The kinetics of the electroflotation process of extracting TiO2 and TiN powders from wastewater was studied. As the experimental results show, stationary values are reached in 20 – 25 min. The electroflotation extraction ratio for titanium nitride powder without additives is low, 15 – 20%. The introduction of the anionic surfactant NaDBS and the cationic surfactant SeptaSAS increases the extraction ratio to 50 – 65% in NaCl and 45 – 60% in Na2SO4. The growth of the TiN extraction ratio is associated with the hydrophobization of the surface and growth of the particles of the dispersed phase. The highest extraction ratios are obtained by adding coagulants and coagulant-surfactant compositions.

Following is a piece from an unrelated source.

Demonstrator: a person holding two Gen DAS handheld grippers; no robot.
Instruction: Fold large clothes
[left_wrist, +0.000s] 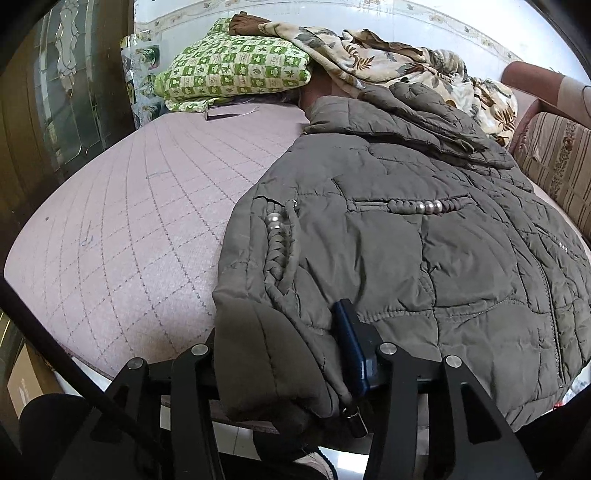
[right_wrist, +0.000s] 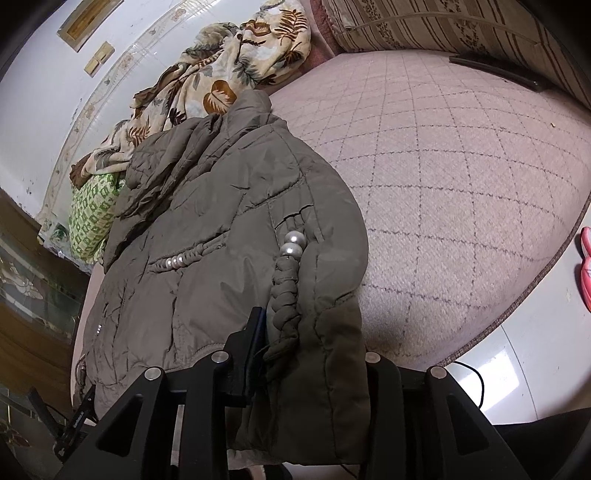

The two compositions Al3+–NaDBS and Fe3+–NaDBS work most effectively in Na2SO4 solutions; the extraction ratio is equal to 96%. High values of the extraction ratio are observed for TiO2 with the addition of the compositions Al3+ – surfactant and Fe3+ – surfactant. Key words: electroflotation, titanium oxide and nitride powders, surfactant [SAS], coagulant, coagulant-surfactant compositions, wastewater, Na2SO4, particle size, z-potential.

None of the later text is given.